Georgina - Yeah. So we initially had a set of 32 biomarkers and the aim was to find the subset of biomarkers that can be used to predict presence and severity of prostate cancer. We ended using a technique, which is a computation optimisation approach, to identify the set of biomarkers that would make good fingerprints for predicting prostate cancer. The fingerprints that we found was then used to build a machine learning model.
Graham - In essence then you know that you've got these features that you can look for that are there, but you don't know which combination are going to be the strongest and most powerful predictors of who's really got disease or not. So having identified the ones you think are going to be the right choices, that's where you then move into building a model so that you can then take this forward and test it against more data effectively to see how good it is, presumably
Georgina - Yes, precisely. So after selecting the best candidate set of biomarkers, we developed machine learning based tools. This resulted in a prediction model that was 12.5% more accurate than the PSA test that's used in clinical practice in detecting prostate cancer. We also developed a second detection tool, which was 99% accurate in predicting the risk of disease in patients with prostate cancer.
Chris - So Graham, basically, you now have a test which is potentially a lot more accurate than just PSA in isolation.
Graham - Yes, that's right. I think generally speaking, you know, the PSA test is only accurate in about 3 out of 10 cases. And so there's lots of men who have a PSA test who are told that they have prostate cancer when they don't. The other issue is that in the vast majority of cases, men die with prostate cancer rather than of it. So it's not in the majority of cases, a life limiting disease, but people are then sort of labelled as having prostate cancer and have to live with that for the rest of their lives. What this test allows us to do is sort of identify the presence of prostate cancer in the first case, but more arguably more importantly is we can categorise that, or we can say whether that disease is something to worry about or something not to worry about.
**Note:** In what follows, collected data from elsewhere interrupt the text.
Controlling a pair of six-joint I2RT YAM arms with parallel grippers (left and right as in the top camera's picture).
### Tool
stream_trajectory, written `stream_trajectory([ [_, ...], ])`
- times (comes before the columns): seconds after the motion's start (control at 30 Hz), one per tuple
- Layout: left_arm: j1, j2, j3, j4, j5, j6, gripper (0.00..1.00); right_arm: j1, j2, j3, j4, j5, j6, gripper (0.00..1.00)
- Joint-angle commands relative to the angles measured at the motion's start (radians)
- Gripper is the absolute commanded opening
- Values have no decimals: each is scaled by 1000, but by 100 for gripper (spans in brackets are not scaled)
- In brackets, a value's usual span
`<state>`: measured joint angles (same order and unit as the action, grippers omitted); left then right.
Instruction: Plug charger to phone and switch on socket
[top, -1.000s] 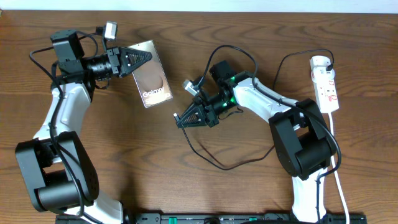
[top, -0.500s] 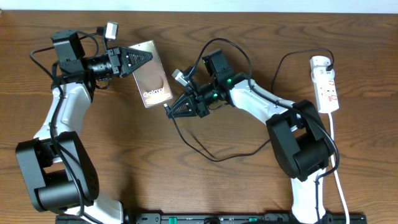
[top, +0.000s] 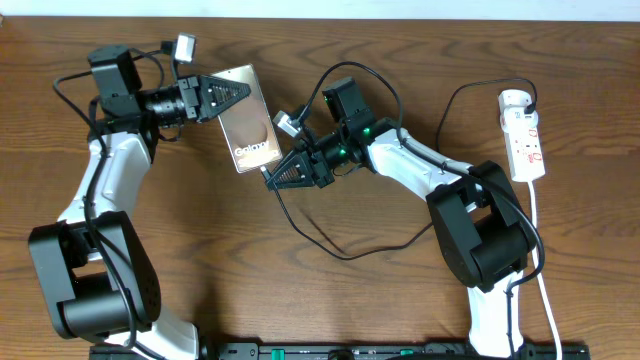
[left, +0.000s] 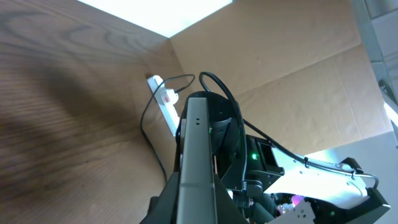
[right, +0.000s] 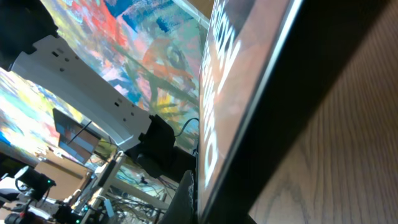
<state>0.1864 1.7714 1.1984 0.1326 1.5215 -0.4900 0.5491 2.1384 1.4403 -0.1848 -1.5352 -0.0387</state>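
1. Overhead count: 1 phone (top: 252, 125), 1 charger (top: 345, 257), 1 socket (top: 525, 135) w/ 1 white cord (top: 540, 250), 2 arms, 2 grippers, all at 1 wooden table (top: 200, 250).
2. Phone: upper centre-left, between both grippers, lettering end toward R side. Edge-on in L wrist view (left: 193, 143). Fills R wrist view (right: 249, 93), very close & blurred, lettering only partly readable. Resting on table or raised: cannot tell.
3. Charger: looped loosely across table centre, from R gripper (top: 270, 180) round to socket at far R. Black plug at strip's far end, too small to judge if fully seated. Connector tip hidden by R fingers.
4. Socket: red marks visible, on/off not readable. Also small in background of L wrist view (left: 163, 102).
5. L gripper (top: 240, 90): jaws narrow, clamped on phone's far edge.
6. R gripper: jaws drawn nearly to a point, pinching charger's connector end, just beside phone's near short edge. Contact w/ phone unclear.
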Motion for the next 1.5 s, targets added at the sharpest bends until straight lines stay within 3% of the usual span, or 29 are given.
stream_trajectory([
  [0.0, -11, -2, 0, 12, 48, 3, 7, 7, -8, 5, 2, -25, 9, 1],
  [1.3, -11, -2, 0, 13, 49, -3, 7, -9, -8, 5, 14, -24, 9, 1],
  [1.47, -11, -2, 0, 28, 49, 0, 8, -9, -8, 5, 69, -24, 70, 1],
])
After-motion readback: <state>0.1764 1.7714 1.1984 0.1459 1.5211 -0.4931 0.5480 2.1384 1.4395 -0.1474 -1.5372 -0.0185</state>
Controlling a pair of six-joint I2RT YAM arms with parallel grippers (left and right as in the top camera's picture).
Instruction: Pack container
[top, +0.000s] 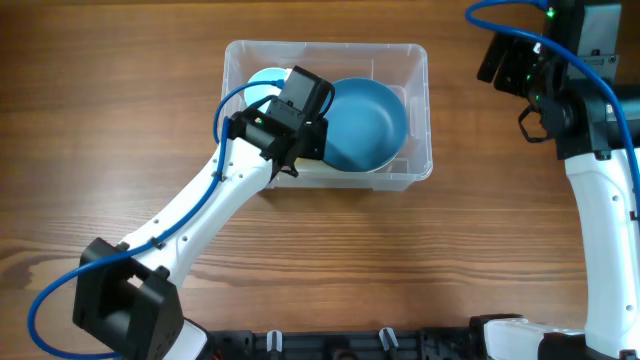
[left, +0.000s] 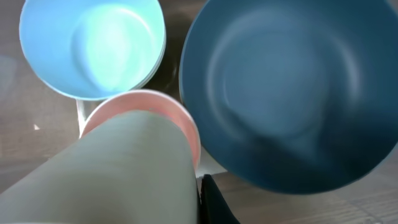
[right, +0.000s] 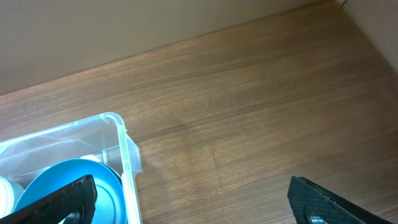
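Left pincer (top: 300, 140): pressed together, low inside the container (top: 326, 44), pink-rimmed cup (left: 180, 118) close by, grip on it not determinable | Container: sat mid-counter (top: 120, 120), held light blue bowl (top: 262, 82) left, dark blue bowl (top: 370, 125) right | Right pincer (right: 196, 199): spread, hung over counter right of container, apart.

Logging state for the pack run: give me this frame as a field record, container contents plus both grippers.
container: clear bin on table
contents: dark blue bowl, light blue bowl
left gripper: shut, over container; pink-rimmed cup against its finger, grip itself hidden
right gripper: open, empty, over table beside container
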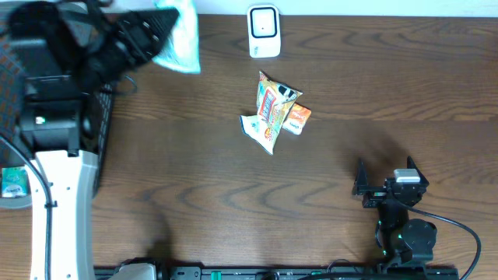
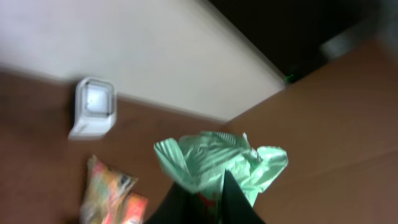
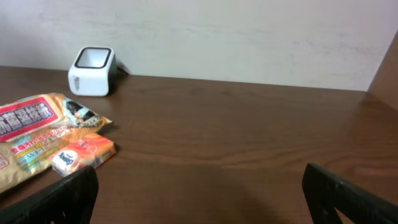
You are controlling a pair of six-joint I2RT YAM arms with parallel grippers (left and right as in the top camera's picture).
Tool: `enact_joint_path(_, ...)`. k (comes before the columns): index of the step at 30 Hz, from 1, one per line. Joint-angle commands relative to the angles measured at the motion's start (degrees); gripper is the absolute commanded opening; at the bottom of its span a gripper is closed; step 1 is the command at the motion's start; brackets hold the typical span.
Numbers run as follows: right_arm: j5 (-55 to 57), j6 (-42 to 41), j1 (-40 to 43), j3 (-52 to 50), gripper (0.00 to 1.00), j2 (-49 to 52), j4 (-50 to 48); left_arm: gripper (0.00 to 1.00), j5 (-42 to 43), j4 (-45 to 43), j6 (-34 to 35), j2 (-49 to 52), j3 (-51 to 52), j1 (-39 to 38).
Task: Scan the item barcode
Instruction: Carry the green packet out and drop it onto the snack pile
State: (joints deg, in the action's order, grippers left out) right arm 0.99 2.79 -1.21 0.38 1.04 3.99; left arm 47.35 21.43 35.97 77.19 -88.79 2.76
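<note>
Closest to the overhead lens, up at 10 o'clock: left gripper (image 1: 159, 31), raised off the table (image 1: 233, 210), pinched tight on the lower edge of a crinkled pale green bag (image 1: 177, 39). From the left wrist, bag bunched above two dark fingertips (image 2: 177, 205), everything blurred. Underneath, dark wood tabletop running edge to edge.

Down at 5 o'clock, right gripper (image 1: 385, 177), low by the near edge, jaws spread as wide as they go, holding nothing. From the right wrist, only bare wood between the two black fingers (image 3: 62, 199).

Near the middle, a little toward 12 o'clock, printed snack packet (image 1: 268, 109), lying flat, touched by neither arm.

At 12 o'clock by the far edge, white scanner (image 1: 264, 31), upright, window tilted upward, with the green bag apart from it at its 9 o'clock.

Touching the packet's 3 o'clock side, small orange box (image 1: 296, 118).
</note>
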Motion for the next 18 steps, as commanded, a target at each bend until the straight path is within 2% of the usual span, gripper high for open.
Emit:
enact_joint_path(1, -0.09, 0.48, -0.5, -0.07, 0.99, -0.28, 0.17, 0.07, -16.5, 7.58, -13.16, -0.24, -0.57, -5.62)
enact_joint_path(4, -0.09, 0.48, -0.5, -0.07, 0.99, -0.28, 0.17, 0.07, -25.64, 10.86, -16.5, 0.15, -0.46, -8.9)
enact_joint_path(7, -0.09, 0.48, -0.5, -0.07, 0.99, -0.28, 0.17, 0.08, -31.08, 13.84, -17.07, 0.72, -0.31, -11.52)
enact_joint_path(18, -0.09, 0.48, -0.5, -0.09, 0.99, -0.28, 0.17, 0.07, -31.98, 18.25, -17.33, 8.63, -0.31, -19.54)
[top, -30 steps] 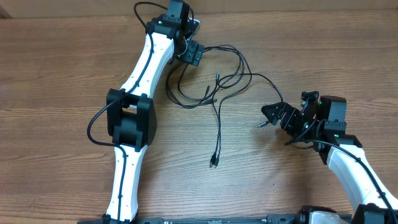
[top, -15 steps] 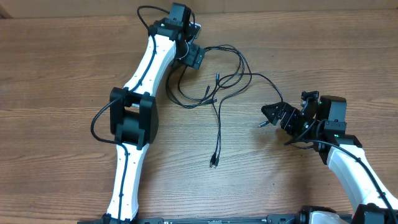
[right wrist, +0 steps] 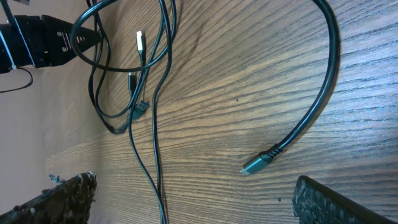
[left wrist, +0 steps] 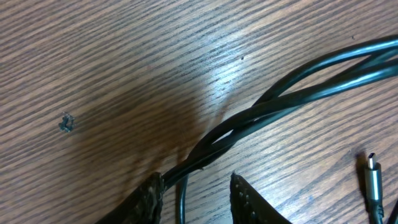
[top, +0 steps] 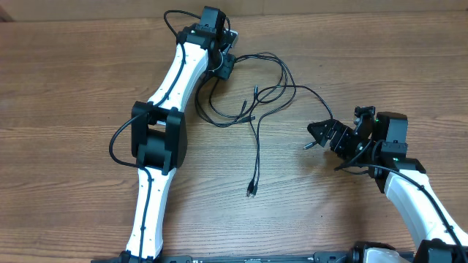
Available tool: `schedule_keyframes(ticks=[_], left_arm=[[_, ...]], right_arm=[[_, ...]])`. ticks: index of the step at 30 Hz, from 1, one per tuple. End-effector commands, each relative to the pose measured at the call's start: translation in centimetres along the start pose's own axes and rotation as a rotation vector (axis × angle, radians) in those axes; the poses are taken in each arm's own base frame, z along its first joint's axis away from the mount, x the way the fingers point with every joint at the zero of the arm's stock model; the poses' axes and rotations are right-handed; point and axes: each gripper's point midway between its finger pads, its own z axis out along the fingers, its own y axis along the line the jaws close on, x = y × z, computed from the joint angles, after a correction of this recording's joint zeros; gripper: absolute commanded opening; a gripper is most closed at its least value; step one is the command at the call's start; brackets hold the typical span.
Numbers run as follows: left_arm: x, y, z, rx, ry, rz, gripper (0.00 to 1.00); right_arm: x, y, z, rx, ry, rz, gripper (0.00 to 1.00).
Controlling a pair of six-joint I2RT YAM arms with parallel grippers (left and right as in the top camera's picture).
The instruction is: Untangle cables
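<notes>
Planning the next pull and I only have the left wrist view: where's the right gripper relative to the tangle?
Observer: The right gripper sits off to the right of the tangled cables, jaws open and empty.
Operator: Any loose end near it?
Observer: Yes, a plug lies just ahead of it, on a strand arcing back to the tangle.
Operator: Other free ends?
Observer: A second plug ends a long strand running toward the robot's base, clear of the loops.

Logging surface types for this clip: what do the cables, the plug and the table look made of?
Cables: smooth, slightly glossy black rubber or plastic sheath. Plug: dark ribbed plastic body, silvery tip, likely metal. Table: wood grain, possibly laminate, with sheen.
</notes>
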Motion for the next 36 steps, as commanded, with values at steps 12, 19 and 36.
schedule_keyframes(ticks=[12,19,36], left_arm=[[-0.2,-0.6,0.6,0.017,-0.010,0.018,0.59],[-0.4,-0.6,0.7,0.016,-0.018,0.019,0.64],[0.4,-0.6,2.0,0.025,0.005,0.024,0.45]], right_arm=[[-0.7,0.5,-0.3,-0.003,-0.024,-0.017,1.00],[-0.8,0.6,-0.3,-0.005,-0.026,-0.019,1.00],[-0.8,0.6,-0.3,-0.006,-0.029,-0.021,1.00]])
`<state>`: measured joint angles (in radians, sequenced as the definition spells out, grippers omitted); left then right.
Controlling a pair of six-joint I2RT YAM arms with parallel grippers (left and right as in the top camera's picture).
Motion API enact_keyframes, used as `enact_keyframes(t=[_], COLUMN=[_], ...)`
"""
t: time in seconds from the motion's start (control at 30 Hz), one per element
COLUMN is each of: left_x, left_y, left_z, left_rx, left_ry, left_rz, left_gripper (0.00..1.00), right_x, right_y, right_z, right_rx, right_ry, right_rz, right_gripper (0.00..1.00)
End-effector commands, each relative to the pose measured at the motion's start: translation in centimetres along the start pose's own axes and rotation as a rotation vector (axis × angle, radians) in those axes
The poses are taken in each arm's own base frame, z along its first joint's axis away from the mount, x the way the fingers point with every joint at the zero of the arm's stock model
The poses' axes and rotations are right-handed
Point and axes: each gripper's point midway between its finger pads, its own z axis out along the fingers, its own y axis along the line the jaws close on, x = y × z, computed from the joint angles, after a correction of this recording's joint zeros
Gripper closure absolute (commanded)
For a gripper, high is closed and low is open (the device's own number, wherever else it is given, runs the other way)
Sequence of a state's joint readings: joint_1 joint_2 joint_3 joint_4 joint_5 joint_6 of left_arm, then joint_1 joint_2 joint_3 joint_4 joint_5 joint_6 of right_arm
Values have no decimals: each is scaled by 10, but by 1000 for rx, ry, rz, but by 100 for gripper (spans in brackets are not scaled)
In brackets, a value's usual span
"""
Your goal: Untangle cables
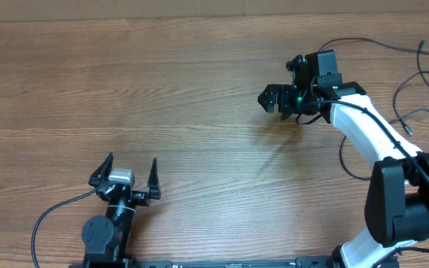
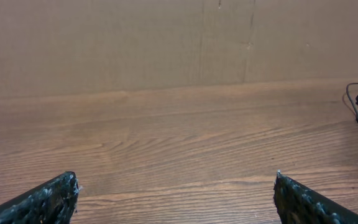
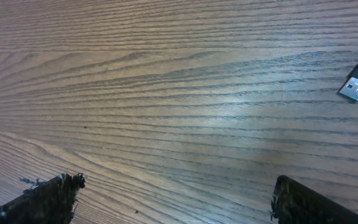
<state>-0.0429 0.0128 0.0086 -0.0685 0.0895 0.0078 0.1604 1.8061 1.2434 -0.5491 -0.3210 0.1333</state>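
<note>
Above the table [image 1: 199,149], left pincer [image 1: 132,167] and right pincer [image 3: 176,182] gape wide, seemingly empty.

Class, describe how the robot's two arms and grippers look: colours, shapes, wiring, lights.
The left arm is black with round joints; its left gripper has a silver block and pointed black fingers. The right arm has curved white links, black joints, a green light and black wiring; the right gripper is black with rough, speckled pads.

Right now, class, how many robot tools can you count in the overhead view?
2. The left tool is lower left, open; the right tool is upper right, open. None seems hidden.
</note>
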Motion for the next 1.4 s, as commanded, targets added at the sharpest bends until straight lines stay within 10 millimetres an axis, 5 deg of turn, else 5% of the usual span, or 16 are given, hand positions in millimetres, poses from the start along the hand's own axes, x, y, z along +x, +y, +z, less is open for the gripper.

And that allows the clinicians to focus on treating the more aggressive disease.
Chris - And Georgina, presumably you have road tested this by taking people with an unknown diagnosis and then got the predictions from your model and then followed up with a gold standard, perhaps a biopsy or something from those people, to know that you're actually producing accurate predictions.
Georgina - Yes. We also carried out separate tests using a set of records which were not used during the train and test process. So it's like a mini clinical trial basically where we took the finished machine learning model and we input about, say 10 test records, and then looked at the outputs of the model and compared that to their gold standard, which was the biopsy results that we had.
Chris - And critically people are often in a quandary when they're given a diagnosis of prostate cancer as to whether or not they should seek active intervention or a more watch and wait type strategy. Does it help them to make that decision?
Graham - Yeah, absolutely. I think that's the fundamental finding of the project. It allows that decision to be made far more accurately. The approach would reduce the need for about 70% of biopsies, which is quite an unpleasant experience. 1 in 20 men who undergo that procedure get some form of infection. So what it would really allow the clinical team to do is to tell a man, you have a very low grade prostate cancer, but it's absolutely nothing to worry about. There's no need to treat it. Or say you have prostate cancer, it's something we're worried about, and we do need to take it further and then further investigations. But it would remove unnecessary investigations in the large proportion of men. And at the moment that's just not possible.